The key difference between NBT and other TMS platforms is that Nexstim’s system accurately and reproducibly stimulates the dorsolateral prefrontal cortex (DLPFC). NBT uses Nexstim’s SmartFocus, which can accurately map the different areas of the brain, so that the DLPFC is always stimulated. In comparison, the other TMS systems cannot directly identify the DLPFC and depend on the “5cm rule”, in which the cortex of the brain is stimulated to identify the area that triggers a movement of the thumb (APB location) and then the TMS coils are moved 5cm along the scalp anteriorly (towards the face) to target the DLPFC. Unfortunately, the distance between the two brain areas varies between patients (Exhibit 2), so that there might be sub-optimal stimulation of the DLPFC, which could result in less efficacious treatment of patients, with other TMS systems.

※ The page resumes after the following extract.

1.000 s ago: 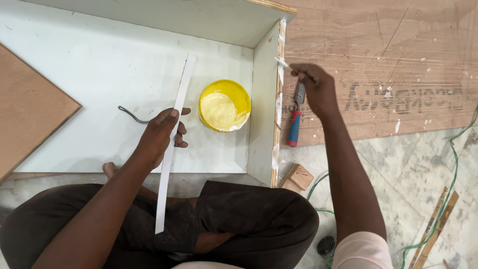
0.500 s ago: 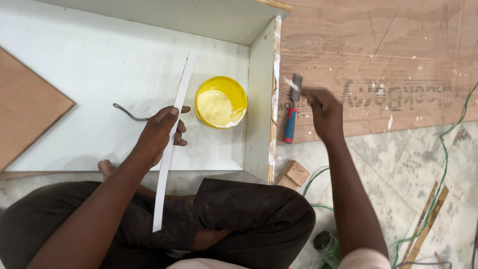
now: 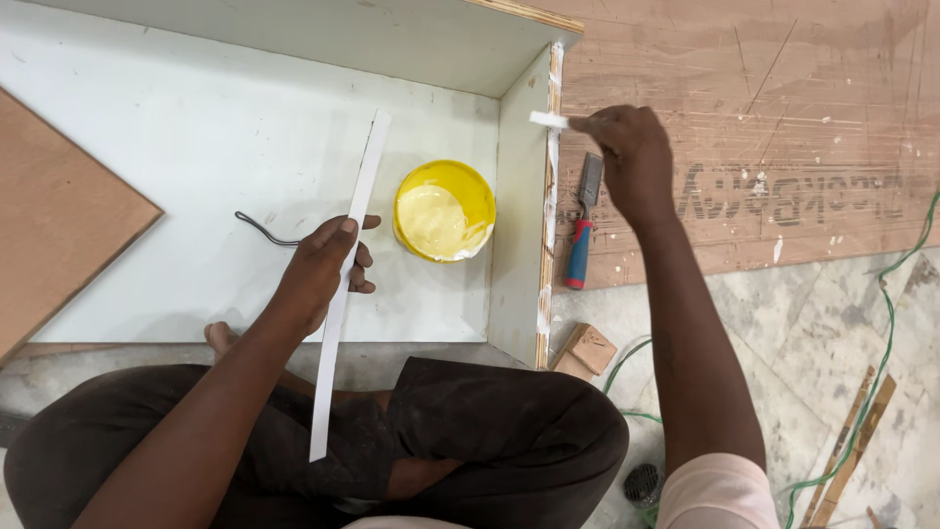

Exhibit 2: A patient described in the White Paper, in whom the “5cm rule” did not accurately locate the position of the DLPFC
Source: Island Psychiatry

The data in this first White Paper suggests that significantly better clinical outcomes can be achieved for MDD patients if Nexstim’s NBT system is used rather than a TMS system produced by one of its competitors (e.g. Neuronetics or BrainsWay). However, it should be remembered that the data in this paper is only from ten patients and it will be interesting to see if the similar results are achieved in larger patient groups and by different clinics. That said, data such as that reported in this White Paper should differentiate NBT from other TMS systems and increase adoption of Nexstim’s systems.


Financials and valuation

Our updated model takes into account the strong sales performance of NBT and the weaker than expected NBS sales. From a valuation perspective, the good progress being made with the launch of NBT more than offsets the disappointing NBS sales. Hence, we are increasing our valuation of Nexstim slightly to €19.0m or €0.54/share or €0.41/share diluted (in the money options or warrants only, Exhibit 3) having previously valued it at €18.8m or €0.53/share or €0.40/share diluted. To be conservative, we are forecasting that the delayed sales in H119 will have a knock-on effect on other periods and have not factored in the potential impact of the White Paper from Island Psychiatry. Similarly, we continue to include a financial risk adjustment and note that our valuation would be €39.7m or €0.81/share diluted if it was removed.

Exhibit 3: Updated DCF-based valuation of Nexstim
Source: Trinity Delta; Note: Peak sales achieved after nine years in the US and 10 years in Europe. We assume the subscription prices for the 2018 options is the weighted average of existing options, which is €5.337.

We have similarly revised our estimates, as shown in Exhibit 4. As indicated above, we are conservatively forecasting that the delayed NBS sales in H119 will have an impact on H219 and subsequent periods, and that we have increased slightly our forecasts for NBT sales solely due to the sales growth in H119. At this stage, we are not forecasting any potential acceleration in growth following the publication of the White Paper by Island Psychiatry. We estimate that the loss at the EBITDA level will only be slightly greater than before, because of the cost control measures (primarily in administrative costs) that have been implemented during H119 by management.

Exhibit 4: Summary of changes to estimates
Source: Trinity Delta  Note: The change in Adj EPS estimate for FY19 primarily reflects an over estimation of the weighted average number of shares in H119 in our previous estimate.
Exhibit 5: Summary of financials
Source: Nexstim, Trinity Delta  Note: The accounts are produced according to Finnish GAAP. In FY19, we assume that all the warrants associated with the May 2019 capital raise are exercised in November at a strike price of €0.115 and the short-term debt in FY20 is indicative of our view of the company’s funding requirement. Our sales forecasts do not include any contribution from indications that are yet to be approved. Historic EPS, DPS and Average no. of shares have been adjusted to reflect the 30:1 share consolidation in December 2018.